WAL streaming only (I am not sure if archive is needed - since it has problems with it sa well)
backup via rsync/ssh

Servers

barman server - backup host, installed locally on ubuntu via apt (192.168.76.14)
database - TimescaleDB container on another server (192.168.76.10). SSH (22) is mapped to port 5422 of the host, and db is on default 5432

Files

Global barman:

_[barman]
barman_user = barman

configuration_files_directory = /etc/barman.d
barman_home = /var/lib/barman

log_file = /var/log/barman/barman.log
log_level = DEBUG
compression = gzip
immediate_checkpoint = true
basebackup_retry_times = 3
basebackup_retry_sleep = 30
check_timeout = 60
last_backup_maximum_age = 1 DAYS_

Server config:

[server1]
ssh_command = ssh [email protected] -p 5422
conninfo = host=192.168.76.10 port=5432 user=dbadmin dbname=my-db
streaming_conninfo = host=192.168.76.10 port=5432 user=streaming_barman

backup_method = rsync
reuse_backup = link
backup_options = concurrent_backup

streaming_archiver = on
slot_name = barman
create_slot = auto

parallel_jobs = 2

Problem

The main problem I see is I cannot perform a backup, but it seems like underlying problem is missconfiguration or something else with WAL. Also when I execute the check command, it looks like it crashes database and it is going in recovery mode (recover itself then).

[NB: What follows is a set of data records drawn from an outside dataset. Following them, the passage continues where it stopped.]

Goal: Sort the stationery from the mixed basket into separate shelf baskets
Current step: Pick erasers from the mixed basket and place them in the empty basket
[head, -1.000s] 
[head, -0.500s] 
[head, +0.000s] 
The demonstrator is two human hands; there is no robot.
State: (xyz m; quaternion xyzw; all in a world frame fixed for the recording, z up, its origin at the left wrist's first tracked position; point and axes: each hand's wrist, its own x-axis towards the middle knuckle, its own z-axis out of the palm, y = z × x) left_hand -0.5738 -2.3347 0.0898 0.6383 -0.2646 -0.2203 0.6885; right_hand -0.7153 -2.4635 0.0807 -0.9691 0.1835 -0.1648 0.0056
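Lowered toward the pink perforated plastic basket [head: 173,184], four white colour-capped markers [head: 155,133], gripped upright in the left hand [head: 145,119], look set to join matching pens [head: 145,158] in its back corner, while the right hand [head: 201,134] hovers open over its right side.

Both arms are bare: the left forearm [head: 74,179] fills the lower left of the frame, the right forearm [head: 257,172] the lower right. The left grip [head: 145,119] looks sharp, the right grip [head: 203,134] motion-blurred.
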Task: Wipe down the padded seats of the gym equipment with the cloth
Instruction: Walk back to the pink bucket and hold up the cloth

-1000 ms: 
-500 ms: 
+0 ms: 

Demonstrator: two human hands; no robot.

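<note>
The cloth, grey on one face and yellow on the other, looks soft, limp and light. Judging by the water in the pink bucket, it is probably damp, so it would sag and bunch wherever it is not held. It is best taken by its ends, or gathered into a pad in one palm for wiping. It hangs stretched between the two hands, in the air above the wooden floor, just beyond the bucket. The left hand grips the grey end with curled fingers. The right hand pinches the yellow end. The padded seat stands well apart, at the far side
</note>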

It also happens when trying to perform backup, but I don't see anything wrong in postgres container logs, only that:
LOG: server process (PID 1858) exited with exit code 255, whe trying that backup or check.

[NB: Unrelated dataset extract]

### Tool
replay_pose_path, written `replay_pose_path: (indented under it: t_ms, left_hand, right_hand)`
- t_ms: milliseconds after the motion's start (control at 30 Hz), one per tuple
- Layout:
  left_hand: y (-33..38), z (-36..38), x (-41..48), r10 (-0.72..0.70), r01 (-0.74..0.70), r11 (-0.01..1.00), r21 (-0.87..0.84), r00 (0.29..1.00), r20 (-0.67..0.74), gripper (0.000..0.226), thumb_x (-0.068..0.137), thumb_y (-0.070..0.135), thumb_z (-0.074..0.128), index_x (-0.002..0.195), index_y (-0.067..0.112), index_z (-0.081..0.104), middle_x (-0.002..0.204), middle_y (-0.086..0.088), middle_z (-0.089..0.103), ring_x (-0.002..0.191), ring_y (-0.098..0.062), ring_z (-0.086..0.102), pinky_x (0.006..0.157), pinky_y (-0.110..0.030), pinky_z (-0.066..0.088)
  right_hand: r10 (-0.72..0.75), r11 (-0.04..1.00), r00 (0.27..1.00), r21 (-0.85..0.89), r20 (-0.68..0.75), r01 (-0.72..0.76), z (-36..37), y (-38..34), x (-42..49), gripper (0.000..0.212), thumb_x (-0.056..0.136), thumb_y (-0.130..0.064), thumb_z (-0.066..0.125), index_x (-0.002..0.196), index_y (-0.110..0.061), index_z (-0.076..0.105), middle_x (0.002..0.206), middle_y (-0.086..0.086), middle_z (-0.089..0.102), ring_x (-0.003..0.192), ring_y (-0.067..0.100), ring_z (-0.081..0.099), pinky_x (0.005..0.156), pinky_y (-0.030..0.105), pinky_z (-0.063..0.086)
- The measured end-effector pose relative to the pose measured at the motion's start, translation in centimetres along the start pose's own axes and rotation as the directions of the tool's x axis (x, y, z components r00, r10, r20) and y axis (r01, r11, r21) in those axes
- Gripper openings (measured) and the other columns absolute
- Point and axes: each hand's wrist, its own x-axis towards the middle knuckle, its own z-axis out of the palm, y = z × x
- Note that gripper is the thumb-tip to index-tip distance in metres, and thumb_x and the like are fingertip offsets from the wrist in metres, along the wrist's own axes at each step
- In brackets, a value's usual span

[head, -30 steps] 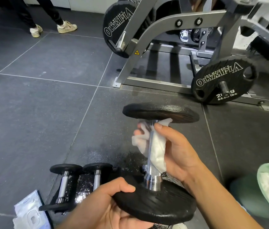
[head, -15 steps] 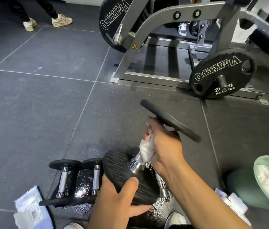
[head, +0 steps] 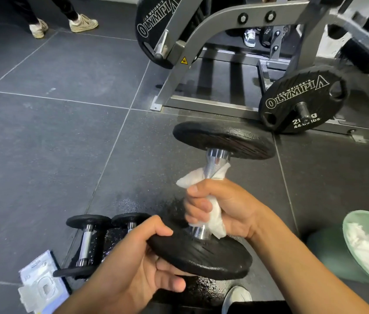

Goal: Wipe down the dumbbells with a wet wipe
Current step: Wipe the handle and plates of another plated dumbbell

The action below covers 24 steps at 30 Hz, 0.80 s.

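Dumbbell (head: 214, 166), held upright above the floor at centre, near the viewer. The right hand (head: 224, 205) is closed round its handle, with the wipe (head: 215, 215) wrapped between palm and steel. The left hand (head: 138, 257) grips the rim of the lower plate (head: 201, 254), thumb on top and fingers beneath. Risk: the wet wipe may slide on the chrome and the plate rim offers little purchase. The weight could then slip and fall onto the shoe (head: 235, 295) just below, or onto the two dumbbells (head: 86, 241) lying to the left on the wet floor (head: 133, 202). Bin (head: 345, 232) at right.
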Motion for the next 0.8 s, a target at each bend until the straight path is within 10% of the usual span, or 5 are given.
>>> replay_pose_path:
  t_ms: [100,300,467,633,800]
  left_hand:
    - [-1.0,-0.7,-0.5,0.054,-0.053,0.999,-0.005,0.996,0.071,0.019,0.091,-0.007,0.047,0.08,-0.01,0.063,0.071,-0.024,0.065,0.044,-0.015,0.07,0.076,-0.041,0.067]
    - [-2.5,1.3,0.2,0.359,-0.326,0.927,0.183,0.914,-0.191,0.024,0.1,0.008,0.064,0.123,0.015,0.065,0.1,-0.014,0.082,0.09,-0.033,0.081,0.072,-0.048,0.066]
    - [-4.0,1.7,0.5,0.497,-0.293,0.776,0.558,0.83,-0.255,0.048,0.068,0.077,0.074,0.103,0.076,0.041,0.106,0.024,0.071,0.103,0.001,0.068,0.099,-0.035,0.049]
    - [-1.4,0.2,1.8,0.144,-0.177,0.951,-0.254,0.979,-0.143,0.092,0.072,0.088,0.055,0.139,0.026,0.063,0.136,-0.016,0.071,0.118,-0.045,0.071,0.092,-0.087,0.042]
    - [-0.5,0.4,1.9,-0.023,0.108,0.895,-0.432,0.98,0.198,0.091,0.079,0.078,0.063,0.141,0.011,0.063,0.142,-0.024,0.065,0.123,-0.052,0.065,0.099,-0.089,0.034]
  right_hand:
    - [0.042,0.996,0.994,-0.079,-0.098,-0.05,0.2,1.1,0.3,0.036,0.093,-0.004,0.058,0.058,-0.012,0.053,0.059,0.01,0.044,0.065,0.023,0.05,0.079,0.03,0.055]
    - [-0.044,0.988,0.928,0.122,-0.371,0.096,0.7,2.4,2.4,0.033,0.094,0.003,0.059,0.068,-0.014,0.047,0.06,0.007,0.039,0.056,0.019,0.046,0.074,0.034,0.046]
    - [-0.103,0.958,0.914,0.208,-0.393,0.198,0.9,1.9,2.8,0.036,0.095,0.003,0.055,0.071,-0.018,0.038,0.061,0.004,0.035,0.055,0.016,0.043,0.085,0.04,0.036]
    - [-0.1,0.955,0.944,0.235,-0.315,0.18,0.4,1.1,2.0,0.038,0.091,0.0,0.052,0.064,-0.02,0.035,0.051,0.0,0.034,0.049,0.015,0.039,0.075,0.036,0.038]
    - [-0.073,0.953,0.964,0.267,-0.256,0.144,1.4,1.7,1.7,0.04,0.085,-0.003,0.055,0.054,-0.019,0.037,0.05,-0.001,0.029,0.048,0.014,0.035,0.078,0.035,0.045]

Here are the results of check
$ barman check server1
Server server1:
WAL archive: FAILED (please make sure WAL shipping is setup)
PostgreSQL: OK
superuser or standard user with backup privileges: OK
PostgreSQL streaming: OK
wal_level: OK
replication slot: OK
directories: OK
retention policy settings: OK
backup maximum age: FAILED (interval provided: 1 day, latest backup age: No available backups)
backup minimum size: OK (0 B)
wal maximum age: OK (no last_wal_maximum_age provided)
wal size: OK (0 B)
compression settings: OK
failed backups: FAILED (there are 7 failed backups)
minimum redundancy requirements: OK (have 0 backups, expected at least 0)
ssh: OK (PostgreSQL server)
systemid coherence: OK
pg_receivexlog: OK
pg_receivexlog compatible: OK
receive-wal running: OK
archiver errors: OK

The results of backup gives either information that it cannot be performed or that database is in recovery.

P.S.

I already spend too much time on this. Before that I tried pgbackrest but I gave up on that. I will be gratefull for even the direction of further steps.
I am fairly new to postgres and never performed any backup with it.

Yes I tried if I can ssh paswordlessly between them - I can
I can manually perform a start of streaming WAL

The text was updated successfully, but these errors were encountered:

martinmarques · 2024-07-24T15:52:52Z

As you are trying to set up streaming of WALs, you should set archiver = off so it doesn't expect WALs to come in via archive_command.

Regarding the postgres server crashing, you'll have to find more information inside the container, probably increasing the log level or checking for core dumps. I would also check if you can connect directly to the database and run queries on it. barman check just connects via psycopg2 (normal libpq connection) and runs check queries. I can't think of a reason why it would crash.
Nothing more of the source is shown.